I didn't flag the post, but I didn't find it all too hard to find interviews where she explained that "No, I didn't have an actual breakdown that led to living on the streets of Detroit, selling clock radios". I figured the OP was acting in good faith, and he explained/apologized. I don't think Bamford being mean or exploitative, but I wish the FPP had be amended to explain, rather than leaving it up to the commenters to figure out what really happened. I googled "Bamford" + "breakdown" and every interview that explained the story came up. Not hard.
posted by Ideefixe at 6:32 PM on January 28, 2013


This is from the second link I got when I googled Bamford + Breakdown, from the 2006 Gothamist.
What was the pilot that turned into the book?
Plan B. I thought that I wanted to be on a sitcom for a long time. I had been able to audition, but I never got the parts I wanted or a major development deal. So I decided I'd get it out of my system and do it myself. The premise is that a thirty-five year old, slightly built, comedian suffers a nervous breakdown onstage at the Detroit Comedy Castle and is forced to move back in with her parents, which is something that sort of happened. I had somebody heckle me at the comedy club. A woman stood up and said, "I am so fucking bored. I am so sick of you and your voices? Is anyone else here bored? Why don't you bring the other guy on?" I prepared at all, so my knees started shaking, I got a bit teary eyed, and then I was fired. So, what happens is that I move home and play all of the characters. It's my worst fear of what would happen. My mom's like, "Honey, you can't live here. We love you, but it's hard to be around you." It's not a story of triumph by any means.
I may not be the only one who is confused about what happened.
posted by Toekneesan at 7:37 PM on January 28, 2013


But that's before she did the 2009 webseries, so it's not really relevant, unless you really want to believe that it all happened just the way she said it did. 2012 Slate interview, and Ann Arbor.com interview and NYT piece.
There's no confusion.
posted by Ideefixe at 7:48 PM on January 28, 2013


I linked to the Slate interview and read it, and the New York Times piece, but I don't find where she says she made-up having a breakdown in either one.

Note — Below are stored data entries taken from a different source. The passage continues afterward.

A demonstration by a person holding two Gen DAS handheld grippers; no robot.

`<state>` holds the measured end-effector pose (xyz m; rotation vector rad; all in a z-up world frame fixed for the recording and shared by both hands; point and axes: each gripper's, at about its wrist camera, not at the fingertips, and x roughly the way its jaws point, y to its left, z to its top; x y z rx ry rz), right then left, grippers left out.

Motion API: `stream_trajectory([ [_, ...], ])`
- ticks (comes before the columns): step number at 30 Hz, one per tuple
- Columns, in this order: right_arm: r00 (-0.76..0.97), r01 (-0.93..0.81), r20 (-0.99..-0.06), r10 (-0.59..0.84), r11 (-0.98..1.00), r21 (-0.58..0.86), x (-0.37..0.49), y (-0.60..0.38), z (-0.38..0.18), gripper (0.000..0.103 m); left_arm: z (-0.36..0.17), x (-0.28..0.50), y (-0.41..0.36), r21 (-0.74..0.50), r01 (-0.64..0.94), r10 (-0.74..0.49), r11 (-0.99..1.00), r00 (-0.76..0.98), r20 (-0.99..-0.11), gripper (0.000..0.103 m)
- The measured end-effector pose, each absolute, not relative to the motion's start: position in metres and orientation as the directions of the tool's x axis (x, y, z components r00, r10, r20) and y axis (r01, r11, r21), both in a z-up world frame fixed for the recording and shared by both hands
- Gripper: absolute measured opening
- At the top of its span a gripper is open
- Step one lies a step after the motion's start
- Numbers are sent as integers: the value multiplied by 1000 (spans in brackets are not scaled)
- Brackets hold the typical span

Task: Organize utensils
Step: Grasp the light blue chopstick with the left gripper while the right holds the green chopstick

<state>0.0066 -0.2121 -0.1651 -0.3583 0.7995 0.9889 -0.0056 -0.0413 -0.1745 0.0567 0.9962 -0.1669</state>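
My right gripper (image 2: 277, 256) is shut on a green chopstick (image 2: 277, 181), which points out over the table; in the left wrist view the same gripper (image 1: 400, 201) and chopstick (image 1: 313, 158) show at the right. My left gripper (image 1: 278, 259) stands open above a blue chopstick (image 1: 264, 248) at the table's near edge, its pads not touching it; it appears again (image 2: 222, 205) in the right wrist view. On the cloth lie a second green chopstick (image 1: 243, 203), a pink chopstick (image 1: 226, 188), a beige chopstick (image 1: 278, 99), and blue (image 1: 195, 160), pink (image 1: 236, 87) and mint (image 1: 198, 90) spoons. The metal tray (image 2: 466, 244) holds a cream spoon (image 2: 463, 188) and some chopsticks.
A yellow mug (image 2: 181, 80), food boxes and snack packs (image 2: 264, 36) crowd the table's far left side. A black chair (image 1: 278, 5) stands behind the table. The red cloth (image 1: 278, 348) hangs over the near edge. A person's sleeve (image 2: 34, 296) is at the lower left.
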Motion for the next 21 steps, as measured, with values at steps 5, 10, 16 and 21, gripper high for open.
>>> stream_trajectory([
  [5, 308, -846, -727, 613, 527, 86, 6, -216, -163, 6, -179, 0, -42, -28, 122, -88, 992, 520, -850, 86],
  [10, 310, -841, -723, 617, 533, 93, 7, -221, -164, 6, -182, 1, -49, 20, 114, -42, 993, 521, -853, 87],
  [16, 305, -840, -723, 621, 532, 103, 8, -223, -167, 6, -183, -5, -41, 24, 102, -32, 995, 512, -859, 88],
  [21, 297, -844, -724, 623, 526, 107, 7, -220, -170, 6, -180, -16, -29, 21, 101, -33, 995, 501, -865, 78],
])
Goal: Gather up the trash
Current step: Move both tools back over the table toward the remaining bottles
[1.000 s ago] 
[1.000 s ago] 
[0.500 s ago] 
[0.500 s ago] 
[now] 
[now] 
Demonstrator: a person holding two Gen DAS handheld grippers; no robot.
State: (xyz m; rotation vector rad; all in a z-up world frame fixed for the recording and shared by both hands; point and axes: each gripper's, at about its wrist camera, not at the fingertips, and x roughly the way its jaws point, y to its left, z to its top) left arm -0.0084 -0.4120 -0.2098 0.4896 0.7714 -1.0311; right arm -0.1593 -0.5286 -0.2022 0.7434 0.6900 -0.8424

My only point with the quote above is that it is confusing. The line between an artist's life and work can sometimes be fuzzy. But yes, I'm still wrong.
posted by Toekneesan at 8:04 PM on January 28, 2013


Also, if the series ran in 2009, that isn't what the first video says. Episode one claims Maria sent them the first tape, not in 2009, but December of 2006. I'm not trying to change the fact that I goofed, I'm just saying it's all pretty confusing.
posted by Toekneesan at 8:13 PM on January 28, 2013


I have no idea who this person is, and I was intrigued - it sounded like some story - until the comments clarified that it was some kind of fictionalised version of the comedian's life, a kind of 'there but for the grace of God' thing, I think?

We don't all have time to do our own research on FPPs. I'm still trying to work out the plot of Moneyball here.
posted by mippy at 4:01 AM on January 29, 2013


The idea that there is a market for clock radios on the streets of Detroit was just so ludicrous to me that it never even crossed my mind that it wasn't a joke. I am puzzled as to how this isn't clear to everyone.

Clock radios sound like a relatively ordinary thing for someone to hawk on the street. Raw meat, last season's sneakers, expired bus passes, Jesus rugs, live cacti, old VHS tapes. Not having a market of buyers doesn't seem to stop people.
posted by yohko at 11:41 PM on January 30, 2013 [1 favorite]


Clock radios sound like a relatively ordinary thing for someone to hawk on the street.

Especially since most streets are fitted with electrical outlets into which clock radios can be plugged to see if they work.